GETTING THE JOB DONE – Immigrants are enriching communities across the country, one neighborhood at a time. Here’s a few examples from around the country:
• In Nashville, Mohamed-Shukri Hassan, who migrated from Somalia as a child, was named director of the city’s Office of New Americans by Mayor John Cooper after a “decade of service to other immigrants and refugees in the city,” Stephen Elliott reports for the Nashville Scene. Of his new role, Hassan said: “We are a city made of neighbors. I’m honored to be serving the city I love and the community I love.”
• Meanwhile in Phoenix, 24-year-old DACA recipient Miriam Robles is registering new voters and making an urgent case to apathetic voters in the run-up to the general election, NPR’s Barbara Sprunt writes.
• And Conchita Hernández Legorreta, a disability rights activist and co-founder of the National Coalition of Latinx with Disabilities, wrote a moving piece for Refinery29 about how her experiences growing up as a blind immigrant Latina without access to vital information and support systems led her to educate and advocate for disabled BIPOC immigrants.

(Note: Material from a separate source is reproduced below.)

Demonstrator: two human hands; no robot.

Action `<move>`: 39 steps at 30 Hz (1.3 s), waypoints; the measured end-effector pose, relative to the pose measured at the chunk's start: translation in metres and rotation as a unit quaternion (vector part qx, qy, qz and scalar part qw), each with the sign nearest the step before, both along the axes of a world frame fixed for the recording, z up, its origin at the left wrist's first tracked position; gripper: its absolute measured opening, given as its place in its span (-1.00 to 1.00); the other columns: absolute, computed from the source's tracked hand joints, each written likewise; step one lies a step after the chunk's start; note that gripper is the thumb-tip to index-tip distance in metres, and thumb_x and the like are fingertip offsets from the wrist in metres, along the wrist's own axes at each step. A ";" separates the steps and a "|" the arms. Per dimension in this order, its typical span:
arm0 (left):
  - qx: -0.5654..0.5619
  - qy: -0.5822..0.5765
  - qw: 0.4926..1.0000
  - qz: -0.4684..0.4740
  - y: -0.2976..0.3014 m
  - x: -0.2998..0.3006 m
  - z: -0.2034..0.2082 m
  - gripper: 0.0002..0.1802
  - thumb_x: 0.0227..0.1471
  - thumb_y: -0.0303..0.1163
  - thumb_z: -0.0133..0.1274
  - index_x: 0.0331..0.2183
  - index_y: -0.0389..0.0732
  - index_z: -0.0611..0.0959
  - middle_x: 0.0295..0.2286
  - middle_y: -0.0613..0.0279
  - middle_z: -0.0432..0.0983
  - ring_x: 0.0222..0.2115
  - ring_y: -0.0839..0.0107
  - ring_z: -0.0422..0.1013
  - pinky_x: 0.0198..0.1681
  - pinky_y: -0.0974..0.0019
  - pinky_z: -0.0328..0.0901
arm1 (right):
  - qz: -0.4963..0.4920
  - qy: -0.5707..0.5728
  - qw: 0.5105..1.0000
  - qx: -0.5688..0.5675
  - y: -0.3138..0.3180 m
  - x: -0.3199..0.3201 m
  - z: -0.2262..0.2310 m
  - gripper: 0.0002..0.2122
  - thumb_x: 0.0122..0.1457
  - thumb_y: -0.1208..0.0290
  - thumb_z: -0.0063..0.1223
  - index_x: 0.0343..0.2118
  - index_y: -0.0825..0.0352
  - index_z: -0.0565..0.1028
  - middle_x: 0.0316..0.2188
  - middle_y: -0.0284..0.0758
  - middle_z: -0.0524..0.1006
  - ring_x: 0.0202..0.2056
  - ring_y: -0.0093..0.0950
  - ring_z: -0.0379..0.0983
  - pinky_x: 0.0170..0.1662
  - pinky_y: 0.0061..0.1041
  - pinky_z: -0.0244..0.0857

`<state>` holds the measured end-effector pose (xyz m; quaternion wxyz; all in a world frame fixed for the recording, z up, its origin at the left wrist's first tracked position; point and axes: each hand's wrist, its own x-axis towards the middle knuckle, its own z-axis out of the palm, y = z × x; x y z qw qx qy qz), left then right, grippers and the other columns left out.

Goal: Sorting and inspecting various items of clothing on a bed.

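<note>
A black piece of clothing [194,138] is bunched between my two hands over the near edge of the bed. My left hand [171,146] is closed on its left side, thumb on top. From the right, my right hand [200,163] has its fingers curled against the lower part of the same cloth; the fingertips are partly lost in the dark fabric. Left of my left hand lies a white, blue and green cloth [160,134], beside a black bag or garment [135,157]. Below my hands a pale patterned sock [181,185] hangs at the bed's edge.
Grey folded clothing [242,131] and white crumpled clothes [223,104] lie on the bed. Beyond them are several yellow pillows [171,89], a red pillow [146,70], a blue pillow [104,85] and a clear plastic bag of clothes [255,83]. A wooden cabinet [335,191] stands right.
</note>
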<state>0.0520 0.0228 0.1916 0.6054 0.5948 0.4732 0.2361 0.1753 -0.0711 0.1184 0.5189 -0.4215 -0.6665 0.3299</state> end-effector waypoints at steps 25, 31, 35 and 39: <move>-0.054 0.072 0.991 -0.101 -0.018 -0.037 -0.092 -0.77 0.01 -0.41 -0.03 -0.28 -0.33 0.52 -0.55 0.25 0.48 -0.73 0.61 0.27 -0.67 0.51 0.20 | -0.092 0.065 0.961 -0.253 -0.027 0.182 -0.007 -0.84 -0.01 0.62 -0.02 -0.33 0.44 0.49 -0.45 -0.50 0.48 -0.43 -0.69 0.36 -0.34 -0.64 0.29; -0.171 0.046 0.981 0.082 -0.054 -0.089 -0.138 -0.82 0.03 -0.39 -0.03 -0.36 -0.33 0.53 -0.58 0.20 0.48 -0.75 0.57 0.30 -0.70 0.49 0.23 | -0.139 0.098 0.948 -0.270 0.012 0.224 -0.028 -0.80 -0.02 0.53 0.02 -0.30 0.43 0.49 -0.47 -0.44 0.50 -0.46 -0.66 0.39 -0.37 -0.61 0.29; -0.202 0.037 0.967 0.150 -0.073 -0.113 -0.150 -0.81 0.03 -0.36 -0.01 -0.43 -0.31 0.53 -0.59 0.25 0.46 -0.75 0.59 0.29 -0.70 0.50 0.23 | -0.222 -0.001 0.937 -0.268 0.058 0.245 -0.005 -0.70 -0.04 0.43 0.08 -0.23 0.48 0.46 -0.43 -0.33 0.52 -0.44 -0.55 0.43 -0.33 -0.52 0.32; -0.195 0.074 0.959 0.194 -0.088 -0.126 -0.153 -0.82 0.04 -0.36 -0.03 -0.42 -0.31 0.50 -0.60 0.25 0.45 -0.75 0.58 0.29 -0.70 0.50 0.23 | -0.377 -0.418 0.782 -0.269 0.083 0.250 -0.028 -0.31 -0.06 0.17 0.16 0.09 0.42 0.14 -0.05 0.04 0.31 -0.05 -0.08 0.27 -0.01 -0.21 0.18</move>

“WE WILL INVEST IN AMERICA” – In an op-ed for the Louisville Courier-Journal, Byishimo Rugazura, a Congolese refugee and university student currently working as a supervisor at an Amazon distribution facility in Louisville, Kentucky, calls on voters to protect and embrace immigrants in November as they continue to make extraordinary sacrifices during the pandemic as essential workers.“[W]e are vital to helping give at-risk Americans, stressed-out parents and millions of others in quarantine the goods they need without hassle or fear,” he writes. “But with the election approaching, the future of immigrants like me — and our economic contributions — is on the line.” He concludes: “Invest in us, and we will invest in America.”